The Making Of LOL Feeds

Last week I wrote and released my LOL Feeds site. It takes RSS or Atom feeds from the web and makes a series of lolcat-style images on a web page. It’s really way funnier than it sounds.

Initially I wanted to be able to auto-generate Jerk City comic strips based on my friends’ twitters, but when that seemed hard I opted for lolcats style images. After all we’d been seeing a lot of the lolcats on twitter – they’re displayed when the site is undergoing maintenance.

The original version of the script was very very clever. It used the Google AJAX Feed API and the Flickr API to pull in feeds and random images of cats from Flickr, combine them together with a PHP script I wrote to generate transparent PNGs of text live onto the page. It used the browser’s own text-flowing algorithms to lay out the text. It was however amazingly slow.

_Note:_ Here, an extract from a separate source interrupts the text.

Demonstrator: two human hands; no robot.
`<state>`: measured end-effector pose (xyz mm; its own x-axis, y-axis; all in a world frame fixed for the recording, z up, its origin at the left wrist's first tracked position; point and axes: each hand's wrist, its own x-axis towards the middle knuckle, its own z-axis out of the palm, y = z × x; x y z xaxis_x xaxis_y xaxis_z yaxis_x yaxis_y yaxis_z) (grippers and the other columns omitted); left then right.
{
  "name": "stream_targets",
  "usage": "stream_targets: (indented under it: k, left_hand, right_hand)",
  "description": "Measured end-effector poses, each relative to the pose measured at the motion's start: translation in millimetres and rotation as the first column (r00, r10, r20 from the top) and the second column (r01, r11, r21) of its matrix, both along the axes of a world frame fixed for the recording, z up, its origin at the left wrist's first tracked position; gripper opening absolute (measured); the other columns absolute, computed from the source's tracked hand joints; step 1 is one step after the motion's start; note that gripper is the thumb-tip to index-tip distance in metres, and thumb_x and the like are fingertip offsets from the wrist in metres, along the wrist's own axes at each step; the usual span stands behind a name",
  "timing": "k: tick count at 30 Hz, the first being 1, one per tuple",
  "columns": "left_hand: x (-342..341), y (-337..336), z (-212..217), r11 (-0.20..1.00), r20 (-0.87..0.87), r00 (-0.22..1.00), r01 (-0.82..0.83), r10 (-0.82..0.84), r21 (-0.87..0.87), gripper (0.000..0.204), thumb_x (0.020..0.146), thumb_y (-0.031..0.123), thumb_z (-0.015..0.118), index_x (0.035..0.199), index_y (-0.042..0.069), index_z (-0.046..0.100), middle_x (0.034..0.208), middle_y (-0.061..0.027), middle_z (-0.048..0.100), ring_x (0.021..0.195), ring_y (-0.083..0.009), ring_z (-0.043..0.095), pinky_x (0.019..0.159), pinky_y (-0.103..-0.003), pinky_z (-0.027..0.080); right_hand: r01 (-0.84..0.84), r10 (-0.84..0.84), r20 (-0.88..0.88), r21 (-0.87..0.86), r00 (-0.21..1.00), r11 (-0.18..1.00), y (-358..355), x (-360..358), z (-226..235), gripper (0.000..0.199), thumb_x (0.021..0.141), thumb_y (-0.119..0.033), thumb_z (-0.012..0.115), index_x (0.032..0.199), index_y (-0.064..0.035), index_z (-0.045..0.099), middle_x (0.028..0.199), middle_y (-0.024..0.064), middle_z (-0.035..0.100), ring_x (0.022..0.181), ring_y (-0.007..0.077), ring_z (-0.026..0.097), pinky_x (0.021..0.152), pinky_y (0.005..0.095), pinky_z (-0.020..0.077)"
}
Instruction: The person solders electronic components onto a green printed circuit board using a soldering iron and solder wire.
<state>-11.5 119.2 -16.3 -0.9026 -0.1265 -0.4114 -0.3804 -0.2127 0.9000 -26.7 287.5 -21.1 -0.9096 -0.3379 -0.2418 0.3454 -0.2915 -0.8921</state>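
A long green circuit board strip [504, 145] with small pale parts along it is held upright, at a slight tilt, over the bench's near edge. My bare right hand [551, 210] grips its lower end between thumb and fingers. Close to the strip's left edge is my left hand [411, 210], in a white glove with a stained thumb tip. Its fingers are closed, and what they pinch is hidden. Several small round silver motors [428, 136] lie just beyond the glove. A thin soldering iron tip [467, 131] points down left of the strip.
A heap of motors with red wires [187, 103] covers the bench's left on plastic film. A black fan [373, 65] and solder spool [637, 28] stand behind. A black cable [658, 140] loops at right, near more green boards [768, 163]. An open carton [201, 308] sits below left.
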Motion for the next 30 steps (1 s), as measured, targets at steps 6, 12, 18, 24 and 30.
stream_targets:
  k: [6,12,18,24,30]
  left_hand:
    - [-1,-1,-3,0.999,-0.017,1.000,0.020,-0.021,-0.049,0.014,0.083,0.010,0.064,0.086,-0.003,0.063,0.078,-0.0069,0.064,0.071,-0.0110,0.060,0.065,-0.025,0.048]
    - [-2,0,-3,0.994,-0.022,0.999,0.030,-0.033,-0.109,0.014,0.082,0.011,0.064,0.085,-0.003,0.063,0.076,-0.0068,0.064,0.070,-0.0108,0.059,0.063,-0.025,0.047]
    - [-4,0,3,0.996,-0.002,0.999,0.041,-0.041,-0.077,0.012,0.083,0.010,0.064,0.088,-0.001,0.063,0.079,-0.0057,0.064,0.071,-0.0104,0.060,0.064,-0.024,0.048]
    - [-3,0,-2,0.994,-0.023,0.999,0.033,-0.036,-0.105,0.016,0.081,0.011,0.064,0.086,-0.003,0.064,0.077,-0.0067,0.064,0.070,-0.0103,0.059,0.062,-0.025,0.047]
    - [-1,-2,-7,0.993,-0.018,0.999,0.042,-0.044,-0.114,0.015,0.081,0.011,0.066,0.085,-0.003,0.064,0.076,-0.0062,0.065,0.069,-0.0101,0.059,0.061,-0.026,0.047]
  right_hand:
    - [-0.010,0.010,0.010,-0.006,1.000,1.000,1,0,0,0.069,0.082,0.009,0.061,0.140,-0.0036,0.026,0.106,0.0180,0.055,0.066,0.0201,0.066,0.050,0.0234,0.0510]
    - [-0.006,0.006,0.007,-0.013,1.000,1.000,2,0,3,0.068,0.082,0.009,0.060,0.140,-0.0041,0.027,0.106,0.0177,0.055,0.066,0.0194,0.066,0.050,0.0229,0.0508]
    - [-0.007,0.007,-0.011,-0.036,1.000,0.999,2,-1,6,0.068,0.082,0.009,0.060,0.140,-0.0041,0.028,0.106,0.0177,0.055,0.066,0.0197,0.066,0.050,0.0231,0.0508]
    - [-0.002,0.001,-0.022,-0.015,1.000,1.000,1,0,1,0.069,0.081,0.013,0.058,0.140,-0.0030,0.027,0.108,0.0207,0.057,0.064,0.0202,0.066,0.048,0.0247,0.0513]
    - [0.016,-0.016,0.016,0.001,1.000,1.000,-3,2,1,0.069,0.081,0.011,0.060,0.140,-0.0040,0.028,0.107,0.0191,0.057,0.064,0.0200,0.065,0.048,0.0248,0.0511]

Browsers only allow a low number of concurrent connections to one site – four or eight I think – and this made the text crawl in. Also while the Google AJAX Feed API and Flickr API are pretty snappy they’re way slower than doing it server side. I was sad about this because I’m kind of in love with fully dynamic client-side applications (just look at my home page) but I actually wanted this to see the light of day.

So a rewrite ensued. I pulled down a static set of cute cats from the cute cat group on Flickr, filtered by creative commons license of course. I removed a ton I didn’t like and added a couple of pictures of cats I know well. I reworked the script that generated single words into one that could place words on a JPEG. I had to write my own text layout algorithms but it turned out to be pretty simple.

I used Magpie RSS to generate a page that referenced my image generation script. To make the image generation stable (so that everyone looking at the same feed would get the same images for the same text) the image is selected based on a hash of the message. Nothing is actually random.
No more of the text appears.